Una situazione da verificare alla luce del significato che si darà agli obiettivi dichiarati, cioè l’affermazione del diritto alla vita “sempre garantito in tutte le società” e della dignità anche del paziente in stato vegetativo permanente che “è una persona gravemente disabile, ma sempre persona rimane…”

Entrando allora nel merito del testo riteniamo positivo il riferimento alle cure palliative o alla necessità di intervenire sempre e comunque nelle situazioni di emergenza, mentre ci sembra che debba essere fatto uno sforzo per chiarire il significato di alcuni termini che possono essere variamente intesi (da cui sentenze della magistratura, come è già successo, diametralmente opposte): ci riferiamo ad esempio al significato di vita a cui qualcuno dà un’accezione qualitativa riduttiva che incide sul concetto di bene del paziente e di salute, di dignità che non tutti sono d’accordo sia data dall’esercizio di coscienze che si riconoscono in precisi valori, di una responsabilità che qualcuno ritiene sia limitata a se stessi, di un’alleanza terapeutica che va oltre il rapporto di fiducia e presuppone anche la condivisione di valori che per il Medico sono quelli del Giuramento Professionale, di un’eutanasia che bisogna capire se sia veramente ogni azione o omissione tesa a provocare la morte anche pietosa di una persona, di un’autodeterminazione i cui limiti reali andrebbero definiti al di là delle DAT, di accanimento terapeutico.

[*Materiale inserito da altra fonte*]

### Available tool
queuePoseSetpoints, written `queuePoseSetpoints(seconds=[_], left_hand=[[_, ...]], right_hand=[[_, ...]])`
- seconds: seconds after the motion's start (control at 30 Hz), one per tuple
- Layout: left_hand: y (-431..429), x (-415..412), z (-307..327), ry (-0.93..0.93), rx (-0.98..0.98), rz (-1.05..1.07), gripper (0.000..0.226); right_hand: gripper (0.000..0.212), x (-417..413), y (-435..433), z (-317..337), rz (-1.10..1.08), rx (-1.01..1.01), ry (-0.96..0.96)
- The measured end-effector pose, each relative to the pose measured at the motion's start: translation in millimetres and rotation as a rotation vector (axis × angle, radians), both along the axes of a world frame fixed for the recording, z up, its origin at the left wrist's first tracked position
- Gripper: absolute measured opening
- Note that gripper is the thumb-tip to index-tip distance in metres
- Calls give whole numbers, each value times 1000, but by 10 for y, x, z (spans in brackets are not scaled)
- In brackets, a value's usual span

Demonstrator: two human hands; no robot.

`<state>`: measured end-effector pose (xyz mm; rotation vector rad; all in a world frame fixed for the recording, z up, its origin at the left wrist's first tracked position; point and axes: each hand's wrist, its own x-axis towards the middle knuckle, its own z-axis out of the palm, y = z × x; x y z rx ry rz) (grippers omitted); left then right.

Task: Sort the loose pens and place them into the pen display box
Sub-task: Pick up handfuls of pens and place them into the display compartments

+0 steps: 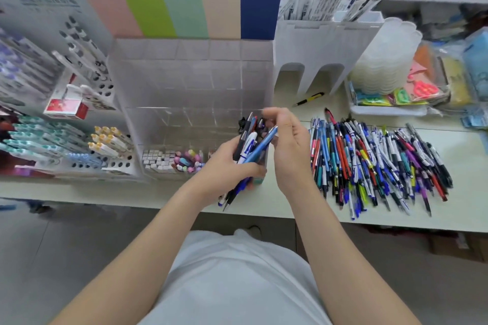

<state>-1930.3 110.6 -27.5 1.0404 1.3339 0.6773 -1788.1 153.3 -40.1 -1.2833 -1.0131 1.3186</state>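
My left hand (227, 166) grips a pen bundle (248, 141); my right hand (287, 145) curls over its tops, grip unclear. Next, aligned, into the display box (190, 82) beyond.

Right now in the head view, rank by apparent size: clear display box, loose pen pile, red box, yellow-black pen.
Largest to smallest:
1. clear display box
2. loose pen pile
3. red box
4. yellow-black pen

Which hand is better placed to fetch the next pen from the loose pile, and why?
Right, probably. The right hand sits nearer the loose pile, while the left hand grips a bundle of pens and is farther off. Whether the right hand pinches a pen is unclear.
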Motion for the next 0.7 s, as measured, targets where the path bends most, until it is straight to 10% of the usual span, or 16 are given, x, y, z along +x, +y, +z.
queuePoseSetpoints(seconds=[0.1, 0.3, 0.7], left_hand=[[41, -135, 61, -43, 44, -62, 51], [82, -481, 178, -79, 29, -247, 102], [-17, -1296, 141, -126, -60, -355, 75]], right_hand=[[42, 0, 134, 61, -122, -73, 11], [39, 11, 196, 262, 352, -38, -212], [28, -613, 69, 204, 558, -168, -156]])
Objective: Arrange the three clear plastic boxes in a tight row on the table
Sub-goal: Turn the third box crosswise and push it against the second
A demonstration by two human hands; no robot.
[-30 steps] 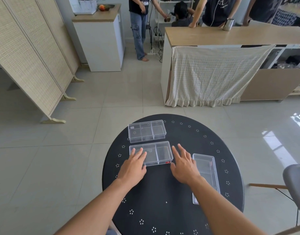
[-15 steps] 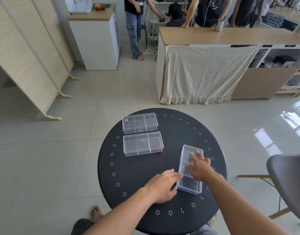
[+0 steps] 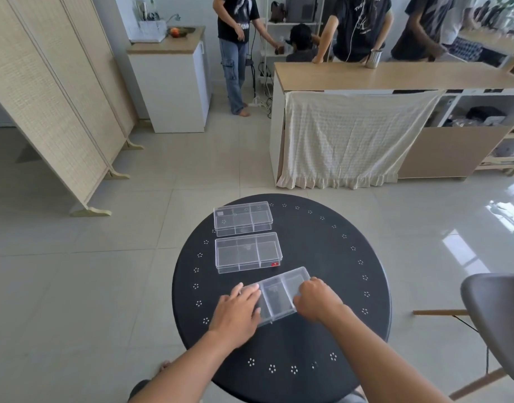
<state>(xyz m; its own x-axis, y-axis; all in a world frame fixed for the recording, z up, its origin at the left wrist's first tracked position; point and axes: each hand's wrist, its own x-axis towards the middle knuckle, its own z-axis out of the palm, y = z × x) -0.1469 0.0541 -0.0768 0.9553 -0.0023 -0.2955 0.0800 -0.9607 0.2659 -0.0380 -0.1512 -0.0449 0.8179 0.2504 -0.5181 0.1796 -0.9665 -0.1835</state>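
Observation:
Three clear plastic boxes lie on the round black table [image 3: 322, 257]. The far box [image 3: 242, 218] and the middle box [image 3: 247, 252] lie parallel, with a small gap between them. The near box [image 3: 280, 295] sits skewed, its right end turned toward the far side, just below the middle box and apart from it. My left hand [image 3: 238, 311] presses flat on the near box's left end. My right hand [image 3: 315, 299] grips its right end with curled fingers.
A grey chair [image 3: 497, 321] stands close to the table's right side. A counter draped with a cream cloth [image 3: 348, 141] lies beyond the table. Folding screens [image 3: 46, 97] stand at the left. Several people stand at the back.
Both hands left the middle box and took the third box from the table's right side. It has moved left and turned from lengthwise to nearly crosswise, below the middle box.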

Tutto ciò premesso, il Consiglio dell’Ordine, nella seduta dell’11/4/2011 ha votato, all’unanimità, quanto segue:
1. La Legge proposta è ridondante dal punto di vista normativo posto che già esistono norme a tutela della Persona;

2. La Legge proposta è disumanizzante, interferendo nel rapporto medico-paziente, sostituendolo con le altre figure previste (commissioni, tutori giuridici ecc.);

3. Se non di segno opposto, non è comunque rispettosa del Codice Deontologico approvato nel 2006.